Karipaparambil v Polus
2021 NY Slip Op 03908 [195 AD3d 515]
June 17, 2021
Appellate Division, First Department
Published by New York State Law Reporting Bureau pursuant to Judiciary Law § 431.
As corrected through Wednesday, August 4, 2021


[*1]
 Dominic Thomas Karipaparambil, Appellant,
v
Robert Michael Polus et al., Respondents.

Stinson LLP, New York (Kieran M. Corcoran of counsel), for appellant.

Skadden, Arps, Slate, Meagher & Flom LLP, New York (Patrick G. Rideout of counsel), for respondents.

Judgment, Supreme Court, New York County (Jennifer G. Schecter, J.), entered March 10, 2021, dismissing the complaint, unanimously affirmed, without costs. Appeal from order, same court and Justice, entered on or about March 2, 2021, which granted defendants' motion to dismiss the complaint alleging causes of action for breach of fiduciary duty and aiding and abetting breach of fiduciary duty, unanimously dismissed, without costs, as subsumed in the appeal from the judgment.

The court correctly rejected plaintiff's attempt to recast a breach of contract claim as one for breach of fiduciary duty. The gravamen of plaintiff's allegations is that defendant Polus promised him a share in the profits and growth of nonparty Xcellence, Inc. despite plaintiff's admission that he had no formal interest in that entity. Plaintiff does not identify the precise amount of equity interest he was allegedly owed in Xcellence or any other details of this purported understanding. The court properly determined that plaintiff was not permitted to reframe an unenforceable oral contract as a claim sounding in tort (see e.g. Castellotti v Free, 138 AD3d 198, 210 [1st Dept 2016]).

Plaintiff also failed to sufficiently allege that he and Polus had a fiduciary relationship (Eurycleia Partners, LP v Seward & Kissel, LLP, 12 NY3d 553, 561 [2009]).
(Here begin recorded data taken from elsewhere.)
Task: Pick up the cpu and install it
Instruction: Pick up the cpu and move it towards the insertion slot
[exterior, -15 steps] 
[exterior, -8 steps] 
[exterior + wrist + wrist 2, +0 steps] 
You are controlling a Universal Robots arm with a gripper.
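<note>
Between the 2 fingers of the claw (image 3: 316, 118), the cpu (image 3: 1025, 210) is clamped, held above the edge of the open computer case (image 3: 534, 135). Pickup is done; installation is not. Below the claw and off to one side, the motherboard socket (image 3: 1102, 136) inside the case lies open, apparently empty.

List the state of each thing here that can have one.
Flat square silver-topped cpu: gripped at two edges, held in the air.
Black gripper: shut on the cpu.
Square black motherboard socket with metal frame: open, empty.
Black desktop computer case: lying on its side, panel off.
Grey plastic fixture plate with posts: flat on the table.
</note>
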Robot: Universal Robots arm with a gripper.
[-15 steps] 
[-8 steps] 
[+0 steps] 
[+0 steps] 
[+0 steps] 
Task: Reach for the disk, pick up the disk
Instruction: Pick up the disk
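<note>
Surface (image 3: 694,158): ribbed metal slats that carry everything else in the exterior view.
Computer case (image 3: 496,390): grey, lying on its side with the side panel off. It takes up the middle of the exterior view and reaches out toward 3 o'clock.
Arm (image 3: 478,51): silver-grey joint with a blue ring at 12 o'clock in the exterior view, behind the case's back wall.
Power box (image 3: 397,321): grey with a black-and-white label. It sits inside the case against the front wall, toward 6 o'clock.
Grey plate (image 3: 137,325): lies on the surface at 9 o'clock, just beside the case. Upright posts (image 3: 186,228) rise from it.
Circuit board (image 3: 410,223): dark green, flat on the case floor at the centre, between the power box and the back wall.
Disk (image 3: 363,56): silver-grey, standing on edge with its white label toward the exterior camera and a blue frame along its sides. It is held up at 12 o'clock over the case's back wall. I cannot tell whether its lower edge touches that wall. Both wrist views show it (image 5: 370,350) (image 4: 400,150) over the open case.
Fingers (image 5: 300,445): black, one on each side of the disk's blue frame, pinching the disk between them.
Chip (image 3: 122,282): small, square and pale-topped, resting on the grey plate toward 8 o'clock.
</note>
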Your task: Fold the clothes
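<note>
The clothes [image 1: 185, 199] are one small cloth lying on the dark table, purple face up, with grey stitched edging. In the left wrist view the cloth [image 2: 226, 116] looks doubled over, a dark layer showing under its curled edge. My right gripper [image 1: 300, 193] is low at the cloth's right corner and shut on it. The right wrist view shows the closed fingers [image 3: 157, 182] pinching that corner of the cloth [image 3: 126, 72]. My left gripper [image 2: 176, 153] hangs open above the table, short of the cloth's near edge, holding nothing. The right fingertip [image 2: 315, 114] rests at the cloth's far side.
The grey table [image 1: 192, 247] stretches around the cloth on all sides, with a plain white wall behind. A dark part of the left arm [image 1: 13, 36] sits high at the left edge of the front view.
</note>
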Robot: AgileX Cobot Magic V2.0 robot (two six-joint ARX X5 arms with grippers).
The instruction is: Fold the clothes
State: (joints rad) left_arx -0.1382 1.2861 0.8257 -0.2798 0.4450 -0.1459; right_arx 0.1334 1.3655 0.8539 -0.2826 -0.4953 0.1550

The complaint's allegations suggest a conventional business relationship between the CEO of a parent corporation and a minority shareholder in its subsidiary. Plaintiff's conclusory allegations of personal friendship with Polus were also insufficient to rise to the level of a fiduciary duty, regardless of when the friendship was formed.

Plaintiff's claim for aiding and abetting a breach of fiduciary duty was also properly dismissed. The lack of a predicate breach of a fiduciary duty precluded the aiding and abetting claim outright (Slifka v Slifka, 177 AD3d 418, 420 [1st Dept 2019]). Plaintiff also failed to allege in nonconclusory terms that defendants JLL Partners Fund VII, L.P. and JLL XDD Holdings LLC had actual knowledge of Polus's purported promise to share in the sale of Xcellence, or that they engaged in acts that would have substantially assisted Polus in achieving his breach of duty (Kaufman v Cohen, 307 AD2d 113, 124-126 [1st Dept 2003]). Allegations that the purported aider and abettor merely performed ordinary business functions are insufficient to establish substantial assistance (McBride v KPMG Intl., 135 AD3d 576, 579 [1st Dept 2016]). Concur—Manzanet-Daniels, J.P., Kapnick, González, Shulman, JJ.